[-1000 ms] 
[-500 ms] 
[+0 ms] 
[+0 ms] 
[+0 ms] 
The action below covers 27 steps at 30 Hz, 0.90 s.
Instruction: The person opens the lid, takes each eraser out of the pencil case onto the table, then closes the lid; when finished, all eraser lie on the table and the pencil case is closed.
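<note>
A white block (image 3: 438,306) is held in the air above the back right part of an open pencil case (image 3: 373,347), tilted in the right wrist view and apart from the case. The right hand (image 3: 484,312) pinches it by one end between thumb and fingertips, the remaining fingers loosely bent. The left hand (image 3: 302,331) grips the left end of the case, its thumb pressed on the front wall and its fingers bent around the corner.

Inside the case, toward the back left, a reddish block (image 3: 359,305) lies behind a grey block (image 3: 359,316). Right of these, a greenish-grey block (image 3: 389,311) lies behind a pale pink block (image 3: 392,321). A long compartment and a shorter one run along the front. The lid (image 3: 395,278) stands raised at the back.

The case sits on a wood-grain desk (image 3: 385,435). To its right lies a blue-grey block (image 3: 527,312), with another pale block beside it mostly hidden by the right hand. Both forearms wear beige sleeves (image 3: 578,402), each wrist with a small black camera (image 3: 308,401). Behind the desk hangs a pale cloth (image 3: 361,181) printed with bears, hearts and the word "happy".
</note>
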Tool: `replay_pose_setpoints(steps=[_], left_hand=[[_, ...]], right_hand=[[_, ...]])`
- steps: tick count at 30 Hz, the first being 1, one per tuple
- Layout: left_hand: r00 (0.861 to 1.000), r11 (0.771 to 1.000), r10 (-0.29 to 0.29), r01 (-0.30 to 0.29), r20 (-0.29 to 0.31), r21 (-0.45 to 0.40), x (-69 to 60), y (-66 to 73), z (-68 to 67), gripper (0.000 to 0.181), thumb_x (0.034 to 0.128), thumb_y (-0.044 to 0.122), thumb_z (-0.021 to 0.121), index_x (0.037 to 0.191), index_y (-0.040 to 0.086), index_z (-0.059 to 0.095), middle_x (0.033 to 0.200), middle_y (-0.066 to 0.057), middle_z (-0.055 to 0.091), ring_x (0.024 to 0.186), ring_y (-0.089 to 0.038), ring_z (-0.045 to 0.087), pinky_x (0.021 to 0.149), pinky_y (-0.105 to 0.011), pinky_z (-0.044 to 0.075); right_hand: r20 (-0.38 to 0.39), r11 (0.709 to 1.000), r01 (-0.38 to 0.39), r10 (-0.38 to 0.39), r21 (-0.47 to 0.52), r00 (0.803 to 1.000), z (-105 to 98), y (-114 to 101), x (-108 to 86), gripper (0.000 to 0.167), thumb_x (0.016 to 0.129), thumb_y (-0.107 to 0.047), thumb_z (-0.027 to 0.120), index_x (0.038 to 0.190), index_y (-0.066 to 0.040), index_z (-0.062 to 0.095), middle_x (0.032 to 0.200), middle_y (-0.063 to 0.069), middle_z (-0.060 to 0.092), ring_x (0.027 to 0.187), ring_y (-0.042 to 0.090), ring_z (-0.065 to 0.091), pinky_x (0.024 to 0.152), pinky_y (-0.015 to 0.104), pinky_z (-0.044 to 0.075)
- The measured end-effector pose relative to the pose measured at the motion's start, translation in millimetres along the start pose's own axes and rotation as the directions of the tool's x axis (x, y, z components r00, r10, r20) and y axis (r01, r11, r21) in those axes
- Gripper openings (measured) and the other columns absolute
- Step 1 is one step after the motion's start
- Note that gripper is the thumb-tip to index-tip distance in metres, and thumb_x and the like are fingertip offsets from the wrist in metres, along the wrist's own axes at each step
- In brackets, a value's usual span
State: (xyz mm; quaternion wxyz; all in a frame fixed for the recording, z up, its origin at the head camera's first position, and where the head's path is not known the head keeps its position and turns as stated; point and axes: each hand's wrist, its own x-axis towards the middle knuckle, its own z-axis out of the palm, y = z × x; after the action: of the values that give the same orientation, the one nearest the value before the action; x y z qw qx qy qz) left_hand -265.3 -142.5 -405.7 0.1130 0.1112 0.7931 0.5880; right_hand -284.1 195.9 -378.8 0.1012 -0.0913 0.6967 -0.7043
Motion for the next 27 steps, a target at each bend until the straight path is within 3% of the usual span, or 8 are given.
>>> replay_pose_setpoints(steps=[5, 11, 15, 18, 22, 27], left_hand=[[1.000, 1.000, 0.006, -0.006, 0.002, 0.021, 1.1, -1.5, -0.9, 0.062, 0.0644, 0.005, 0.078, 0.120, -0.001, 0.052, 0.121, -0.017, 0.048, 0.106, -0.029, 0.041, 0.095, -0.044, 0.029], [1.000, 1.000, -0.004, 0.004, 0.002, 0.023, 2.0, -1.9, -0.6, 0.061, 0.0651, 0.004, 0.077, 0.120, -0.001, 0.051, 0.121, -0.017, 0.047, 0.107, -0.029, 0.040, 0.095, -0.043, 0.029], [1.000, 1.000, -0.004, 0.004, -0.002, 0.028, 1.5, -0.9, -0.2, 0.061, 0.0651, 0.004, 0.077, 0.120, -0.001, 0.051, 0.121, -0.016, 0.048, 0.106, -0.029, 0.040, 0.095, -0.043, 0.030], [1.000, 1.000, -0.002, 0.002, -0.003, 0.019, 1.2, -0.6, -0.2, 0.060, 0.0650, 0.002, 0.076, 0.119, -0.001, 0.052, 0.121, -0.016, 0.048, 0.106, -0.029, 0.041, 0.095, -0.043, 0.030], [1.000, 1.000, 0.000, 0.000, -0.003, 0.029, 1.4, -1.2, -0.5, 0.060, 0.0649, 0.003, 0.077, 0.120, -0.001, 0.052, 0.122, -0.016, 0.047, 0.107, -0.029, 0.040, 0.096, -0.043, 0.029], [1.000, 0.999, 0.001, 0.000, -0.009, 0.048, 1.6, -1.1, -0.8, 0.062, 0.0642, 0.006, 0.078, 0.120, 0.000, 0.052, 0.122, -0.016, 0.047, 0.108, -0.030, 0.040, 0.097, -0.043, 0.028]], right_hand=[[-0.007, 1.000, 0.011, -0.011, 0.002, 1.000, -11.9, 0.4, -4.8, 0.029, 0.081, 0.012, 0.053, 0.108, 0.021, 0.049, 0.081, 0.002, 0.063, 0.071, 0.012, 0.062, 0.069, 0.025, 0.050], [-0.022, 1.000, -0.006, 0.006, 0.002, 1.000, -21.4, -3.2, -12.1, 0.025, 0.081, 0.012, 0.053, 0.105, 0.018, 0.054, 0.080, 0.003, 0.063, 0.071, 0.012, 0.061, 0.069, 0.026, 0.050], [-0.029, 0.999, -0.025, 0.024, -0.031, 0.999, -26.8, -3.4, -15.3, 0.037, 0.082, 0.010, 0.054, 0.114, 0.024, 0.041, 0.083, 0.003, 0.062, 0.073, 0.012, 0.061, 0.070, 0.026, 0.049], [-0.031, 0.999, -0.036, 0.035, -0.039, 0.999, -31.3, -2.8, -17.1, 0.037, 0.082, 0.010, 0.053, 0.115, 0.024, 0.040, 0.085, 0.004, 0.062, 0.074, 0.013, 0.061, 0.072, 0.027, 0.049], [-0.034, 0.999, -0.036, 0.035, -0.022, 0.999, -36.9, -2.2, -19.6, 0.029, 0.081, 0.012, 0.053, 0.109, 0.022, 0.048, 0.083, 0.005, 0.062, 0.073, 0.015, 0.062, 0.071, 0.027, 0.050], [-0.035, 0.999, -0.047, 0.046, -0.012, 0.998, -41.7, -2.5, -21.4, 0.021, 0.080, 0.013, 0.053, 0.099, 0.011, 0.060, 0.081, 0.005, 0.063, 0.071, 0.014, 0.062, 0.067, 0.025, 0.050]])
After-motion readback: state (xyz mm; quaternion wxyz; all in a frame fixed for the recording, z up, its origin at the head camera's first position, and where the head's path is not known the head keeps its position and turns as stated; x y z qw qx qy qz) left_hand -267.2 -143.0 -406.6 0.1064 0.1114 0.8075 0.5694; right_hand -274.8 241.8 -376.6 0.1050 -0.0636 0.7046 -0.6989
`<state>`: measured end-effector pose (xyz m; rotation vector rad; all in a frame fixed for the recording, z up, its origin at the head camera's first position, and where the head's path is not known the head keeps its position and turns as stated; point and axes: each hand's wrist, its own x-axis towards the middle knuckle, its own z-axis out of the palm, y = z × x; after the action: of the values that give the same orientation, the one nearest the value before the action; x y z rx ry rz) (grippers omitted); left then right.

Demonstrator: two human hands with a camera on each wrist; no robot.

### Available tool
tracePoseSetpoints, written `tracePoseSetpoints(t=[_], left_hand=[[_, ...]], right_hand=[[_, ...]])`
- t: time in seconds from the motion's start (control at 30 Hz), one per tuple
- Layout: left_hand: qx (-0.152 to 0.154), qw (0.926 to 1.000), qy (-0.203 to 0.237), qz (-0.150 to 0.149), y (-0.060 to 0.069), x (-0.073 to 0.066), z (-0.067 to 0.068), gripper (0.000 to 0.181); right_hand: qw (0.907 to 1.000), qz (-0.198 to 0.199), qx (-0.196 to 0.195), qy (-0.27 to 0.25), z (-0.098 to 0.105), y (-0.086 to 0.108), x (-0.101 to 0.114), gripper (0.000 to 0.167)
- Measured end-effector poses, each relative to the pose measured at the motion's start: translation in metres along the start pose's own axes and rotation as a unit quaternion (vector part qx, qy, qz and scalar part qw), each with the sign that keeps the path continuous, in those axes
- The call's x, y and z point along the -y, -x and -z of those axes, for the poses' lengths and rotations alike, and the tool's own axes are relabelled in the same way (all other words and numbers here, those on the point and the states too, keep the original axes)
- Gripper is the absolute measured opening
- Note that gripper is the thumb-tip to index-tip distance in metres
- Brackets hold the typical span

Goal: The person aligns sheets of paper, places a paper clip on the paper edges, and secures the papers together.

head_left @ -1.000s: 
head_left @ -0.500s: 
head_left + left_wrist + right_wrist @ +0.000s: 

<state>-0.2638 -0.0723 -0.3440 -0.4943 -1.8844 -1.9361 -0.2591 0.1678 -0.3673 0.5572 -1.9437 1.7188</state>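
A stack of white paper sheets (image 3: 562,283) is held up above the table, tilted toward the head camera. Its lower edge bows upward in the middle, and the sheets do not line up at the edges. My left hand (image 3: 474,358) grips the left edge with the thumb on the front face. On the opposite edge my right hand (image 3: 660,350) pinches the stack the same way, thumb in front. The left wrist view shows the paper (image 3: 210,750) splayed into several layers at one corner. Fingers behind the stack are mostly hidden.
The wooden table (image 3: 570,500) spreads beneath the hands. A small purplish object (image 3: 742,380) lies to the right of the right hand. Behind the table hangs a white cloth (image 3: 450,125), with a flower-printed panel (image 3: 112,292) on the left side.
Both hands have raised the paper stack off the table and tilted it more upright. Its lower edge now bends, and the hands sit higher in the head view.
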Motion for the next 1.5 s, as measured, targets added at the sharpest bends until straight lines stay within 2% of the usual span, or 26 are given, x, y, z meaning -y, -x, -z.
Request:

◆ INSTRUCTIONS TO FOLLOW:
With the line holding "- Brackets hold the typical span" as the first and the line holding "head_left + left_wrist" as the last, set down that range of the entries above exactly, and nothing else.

◆ TASK RESULT:
- Brackets hold the typical span

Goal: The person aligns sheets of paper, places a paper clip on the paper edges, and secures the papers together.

head_left @ -1.000s: 
head_left @ -0.500s: 
head_left + left_wrist + right_wrist @ +0.000s: 

No more output will be given for this exercise.